• **Task directions**: Could the lines from the start of the data through the line with "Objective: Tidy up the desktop" be set down exactly, with no pictures among them?

• **Records shown**:
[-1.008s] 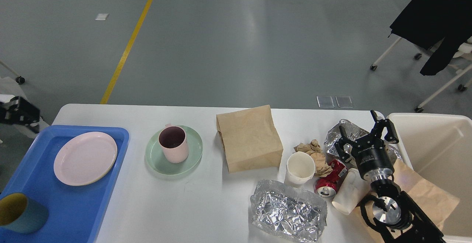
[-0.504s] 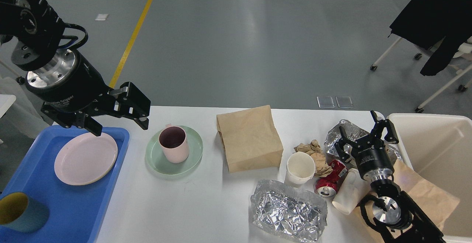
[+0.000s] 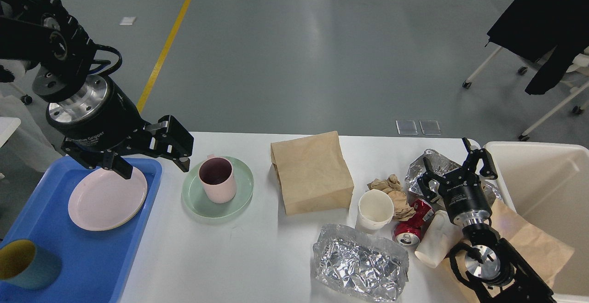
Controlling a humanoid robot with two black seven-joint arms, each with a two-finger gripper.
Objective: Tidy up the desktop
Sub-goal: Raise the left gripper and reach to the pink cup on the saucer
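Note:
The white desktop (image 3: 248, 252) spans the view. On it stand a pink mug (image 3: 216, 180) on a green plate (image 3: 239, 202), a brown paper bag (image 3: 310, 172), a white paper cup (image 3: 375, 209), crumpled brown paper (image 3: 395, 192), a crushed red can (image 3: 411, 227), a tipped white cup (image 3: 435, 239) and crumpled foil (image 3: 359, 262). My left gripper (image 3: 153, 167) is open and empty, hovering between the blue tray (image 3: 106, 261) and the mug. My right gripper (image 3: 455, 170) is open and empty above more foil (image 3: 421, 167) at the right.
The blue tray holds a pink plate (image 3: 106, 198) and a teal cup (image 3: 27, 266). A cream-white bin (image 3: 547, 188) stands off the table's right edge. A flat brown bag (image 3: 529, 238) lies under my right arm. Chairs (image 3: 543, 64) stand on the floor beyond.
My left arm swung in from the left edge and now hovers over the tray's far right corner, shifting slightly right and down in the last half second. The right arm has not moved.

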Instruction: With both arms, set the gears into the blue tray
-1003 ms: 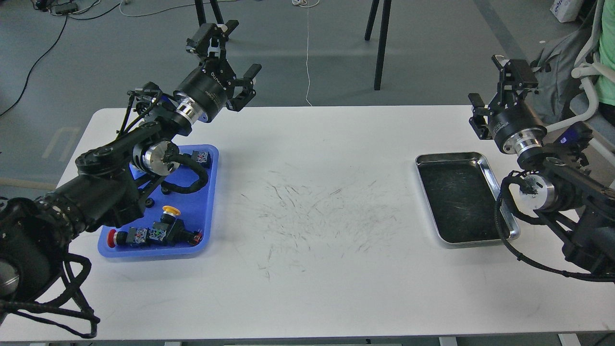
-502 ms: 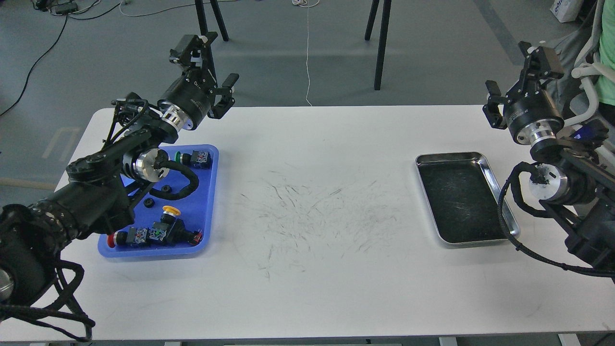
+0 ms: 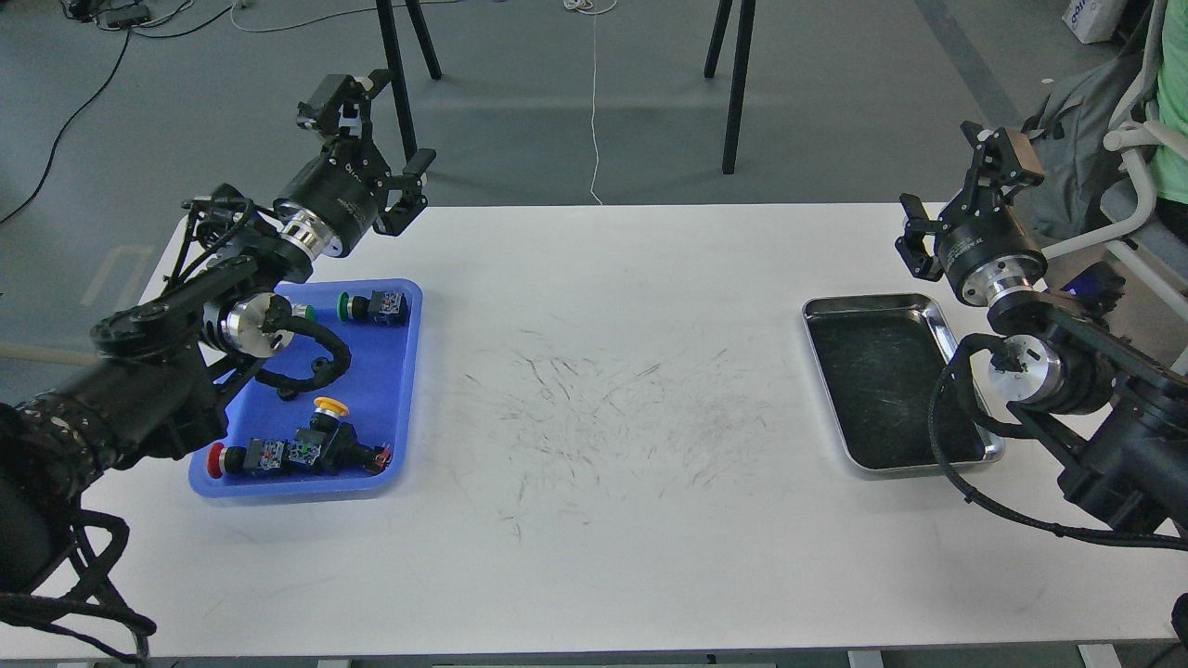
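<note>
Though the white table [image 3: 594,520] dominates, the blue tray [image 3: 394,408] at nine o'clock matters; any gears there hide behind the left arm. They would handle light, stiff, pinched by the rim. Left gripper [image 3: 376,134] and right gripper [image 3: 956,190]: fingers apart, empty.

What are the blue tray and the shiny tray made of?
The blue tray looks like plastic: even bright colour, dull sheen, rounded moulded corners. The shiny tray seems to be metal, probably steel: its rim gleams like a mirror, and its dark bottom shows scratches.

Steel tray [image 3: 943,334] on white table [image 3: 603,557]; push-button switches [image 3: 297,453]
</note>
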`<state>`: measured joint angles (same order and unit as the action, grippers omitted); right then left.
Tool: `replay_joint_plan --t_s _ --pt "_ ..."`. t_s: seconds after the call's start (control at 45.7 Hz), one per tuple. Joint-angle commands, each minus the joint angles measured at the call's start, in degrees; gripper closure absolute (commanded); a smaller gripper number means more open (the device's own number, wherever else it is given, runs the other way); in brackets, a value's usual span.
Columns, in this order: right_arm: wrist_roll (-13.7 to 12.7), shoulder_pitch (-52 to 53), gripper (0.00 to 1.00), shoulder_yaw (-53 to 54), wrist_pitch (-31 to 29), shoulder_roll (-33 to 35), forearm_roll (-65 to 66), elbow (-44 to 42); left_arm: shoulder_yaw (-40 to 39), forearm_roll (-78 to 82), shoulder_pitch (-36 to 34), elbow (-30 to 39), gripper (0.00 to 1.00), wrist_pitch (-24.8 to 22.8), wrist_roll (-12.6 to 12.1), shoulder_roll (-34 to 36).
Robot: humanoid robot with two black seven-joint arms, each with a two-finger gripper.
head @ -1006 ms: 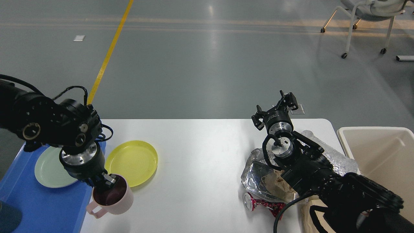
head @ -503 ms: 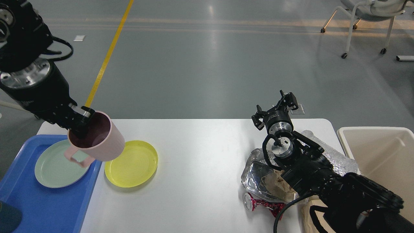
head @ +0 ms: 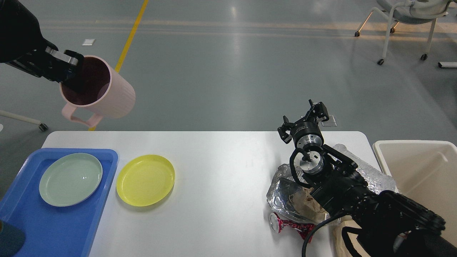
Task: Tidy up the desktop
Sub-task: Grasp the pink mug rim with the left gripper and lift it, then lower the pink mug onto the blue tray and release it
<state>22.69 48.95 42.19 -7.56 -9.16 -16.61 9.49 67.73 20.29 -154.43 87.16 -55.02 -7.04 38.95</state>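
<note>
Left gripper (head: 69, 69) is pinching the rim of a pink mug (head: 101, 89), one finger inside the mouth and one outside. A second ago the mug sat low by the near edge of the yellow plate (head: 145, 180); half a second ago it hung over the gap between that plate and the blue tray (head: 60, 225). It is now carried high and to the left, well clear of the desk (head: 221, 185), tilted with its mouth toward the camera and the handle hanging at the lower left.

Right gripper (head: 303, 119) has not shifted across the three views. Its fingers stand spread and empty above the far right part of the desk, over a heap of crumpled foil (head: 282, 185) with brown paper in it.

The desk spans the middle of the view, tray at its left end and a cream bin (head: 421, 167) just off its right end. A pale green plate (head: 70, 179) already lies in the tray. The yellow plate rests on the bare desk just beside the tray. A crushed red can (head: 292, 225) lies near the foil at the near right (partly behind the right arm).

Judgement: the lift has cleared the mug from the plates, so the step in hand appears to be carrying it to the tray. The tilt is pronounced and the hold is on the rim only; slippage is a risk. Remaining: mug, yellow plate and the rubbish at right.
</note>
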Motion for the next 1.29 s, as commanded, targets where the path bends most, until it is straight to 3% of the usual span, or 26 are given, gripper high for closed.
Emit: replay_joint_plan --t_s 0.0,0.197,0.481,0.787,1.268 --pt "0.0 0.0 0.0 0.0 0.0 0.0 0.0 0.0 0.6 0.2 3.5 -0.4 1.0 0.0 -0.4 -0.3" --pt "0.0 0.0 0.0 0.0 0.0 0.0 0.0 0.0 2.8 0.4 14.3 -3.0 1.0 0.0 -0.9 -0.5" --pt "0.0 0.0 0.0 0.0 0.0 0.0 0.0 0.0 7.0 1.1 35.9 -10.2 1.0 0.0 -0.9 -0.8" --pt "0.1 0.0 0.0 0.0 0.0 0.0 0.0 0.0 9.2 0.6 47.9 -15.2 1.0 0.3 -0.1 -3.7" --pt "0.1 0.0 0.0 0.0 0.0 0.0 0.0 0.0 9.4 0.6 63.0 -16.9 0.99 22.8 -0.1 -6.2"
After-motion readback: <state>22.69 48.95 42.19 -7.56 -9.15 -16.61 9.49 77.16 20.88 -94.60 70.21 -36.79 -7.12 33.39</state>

• **Response**:
[-1.008s] 
[-0.504s] 
[+0.000s] 
Controlling a humanoid robot with two black seven-joint arms, each with a two-finger gripper.
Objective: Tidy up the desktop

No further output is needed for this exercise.